= Mudflap girl =

Iconic symbol appearing on many vehicle mud flaps

Mudflap girl

Mudflap girl is a silhouette of a woman with an hourglass body shape, sitting, leaning back on her hands, with her hair being blown in the wind. The image was created in the 1970s and was popularized on mudflaps. Subsequently, it went on to be featured on other American trucking accessories as well as on clothing, jewelry, and personal accessories.

==Creation==

This image was originally believed to be modeled on Leta Laroe, a famous exotic dancer at the time. However, it is more likely that the design is based on Rachel Ann Allen, created by Bill Zinda in Long Beach, California, for his friend Stewart Allen.

==Mudflap Girl: the play==

The stage production Mudflap Girl by Sya Sen, premiered in 2023 and is described as "A salute to her story." The show explores the image of mudflap girl as it is seen through the eyes of people who have lived in different decades since the inception of the character. This includes a 1970s trucker, a 1980s homemaker, a 1990s feminist, a 2000s pragmatist, a 2010s cynic, and a 2020s optimist. The show also features the character of mudflap girl herself.

The author was keen to tell the story of the mudflap girl but wanted to remain respectful to Rachel Ann Allen whose health was in decline. She accomplished this by having fictional characters with preconceptions share a personal reaction to the image. The character of mudflap girl herself tells a short story of her origin based on legend and lore.

==Public service==

In 2007 the Wyoming State Library implemented a targeted marketing initiative featuring mudflap girl. This six-month effort featured a silhouette of a nude woman reading a book—a more subdued version of the iconic image often seen on truck mudflaps. With a budget of under $3,000, the campaign distributed mudflap girl stickers and posters to mechanic shops, auto parts stores, and libraries, according to Tina Lackey, the library's marketing manager. The aim was to reach a new audience, specifically men working in automotive fields—by promoting the state's free online database of repair manuals. "It was a way to market to a demographic we don't typically see using the library," Lackey explained. Library officials report that the campaign was a success.

==In popular culture==
The image of mudflap girl appears in many forms of popular media. Sometimes it is simply a nostalgic image on clothing or in jewelry, and other times variations of the image are used for fun or a critical commentary.
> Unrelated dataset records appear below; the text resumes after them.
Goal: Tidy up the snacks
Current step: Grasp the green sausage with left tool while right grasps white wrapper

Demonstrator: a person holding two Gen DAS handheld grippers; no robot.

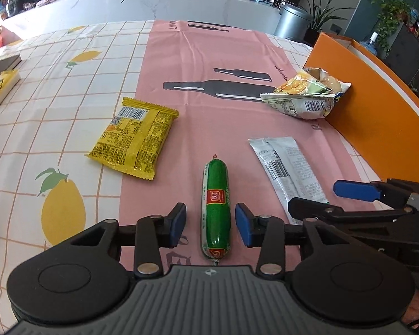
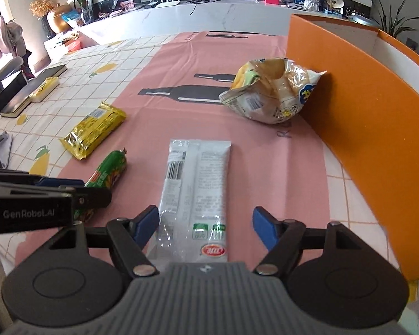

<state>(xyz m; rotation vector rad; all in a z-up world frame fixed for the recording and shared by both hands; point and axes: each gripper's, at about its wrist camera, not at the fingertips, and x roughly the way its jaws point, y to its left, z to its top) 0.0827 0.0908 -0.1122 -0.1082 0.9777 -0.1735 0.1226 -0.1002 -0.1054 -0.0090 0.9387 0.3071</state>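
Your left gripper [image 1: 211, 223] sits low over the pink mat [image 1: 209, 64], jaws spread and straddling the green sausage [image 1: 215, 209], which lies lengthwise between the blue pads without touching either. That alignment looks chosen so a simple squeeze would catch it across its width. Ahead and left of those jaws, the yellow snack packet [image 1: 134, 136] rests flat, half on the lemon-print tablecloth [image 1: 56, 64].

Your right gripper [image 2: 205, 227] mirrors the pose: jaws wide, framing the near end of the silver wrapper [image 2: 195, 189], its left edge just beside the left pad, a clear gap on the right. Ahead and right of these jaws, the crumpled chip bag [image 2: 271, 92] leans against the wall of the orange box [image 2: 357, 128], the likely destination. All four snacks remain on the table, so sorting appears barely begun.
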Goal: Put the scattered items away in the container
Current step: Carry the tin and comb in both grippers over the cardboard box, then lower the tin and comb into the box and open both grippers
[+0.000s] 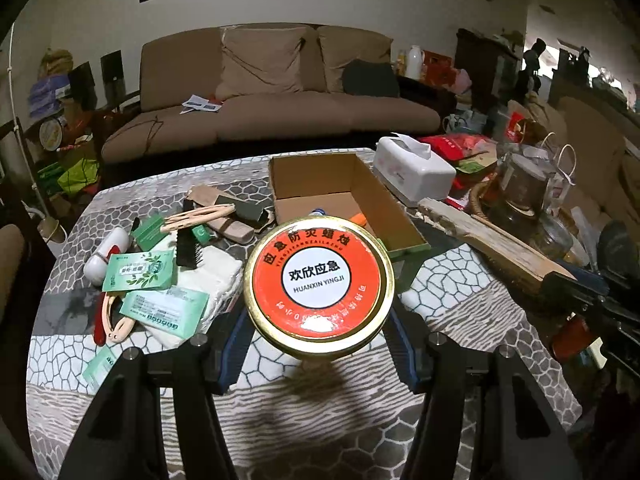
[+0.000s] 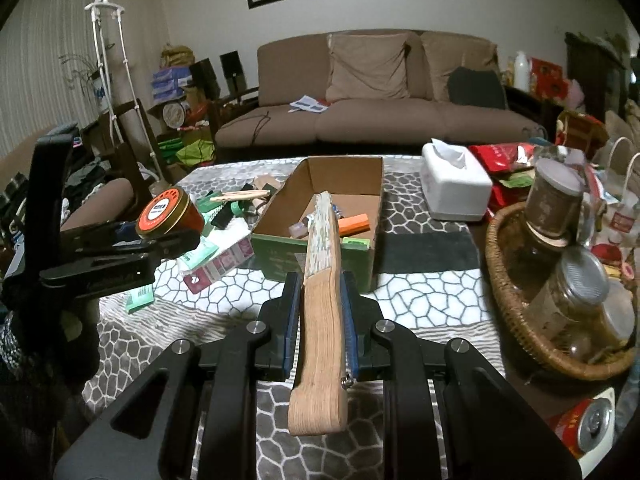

Heather Joseph-Witham, a folklorist who teaches at Otis College of Art and Design and who has also debunked urban legends for Mythbusters, asked "Regardless of the precise truth of the narrative, the important issue here is: Why is this image so ubiquitous?". To her, the mudflap girl is quintessentially American. "Why do so many people feel the need to display it? What does it say about us?"

==Variations==
The image is also referred to as trucker girl or seated lady. Over the decades there have been many variations upon the original image including women portrayed with different and more diverse body types. There are numerous variations on the original image including:

- Angel & Devil – Back to back, two girls, one with angel wings and halo and the other with devil horns, tail and pitchfork
- Bride of Frankenstein – Sporting a trademark hairstyle, different than Original MudflapGirl
- Chicken – Mudflap girl as a chicken was used in the Wacky Package "Perdude Chicken", parodying Perdue Farms.
- Cowgirl – Wearing a Stetson
- Curvy Girl – Having a much fuller figure than the original
- Elita One – In issue #4 of the Dreamwave Productions comic Transformers: The War Within, Optimus Prime is portrayed as having a mudflap with the silhouette of Elita One.
- Flipping Off – The feminist blog Feministing used as its logo an ironic version of mudflap girl holding up her middle finger.
- Megaphone – The "Feministas" protest group in Futurama: Into the Wild Green Yonder has a similar logo in pink that has mudflap girl using a megaphone.
- Reading – Wyoming Libraries use mudflap girl holding a book, in an effort to attract readers.
- Space Invader – Wearing a helmet and holding a raygun
- Trucker – Silhouette stickers of a chubby male with a beer belly are also available.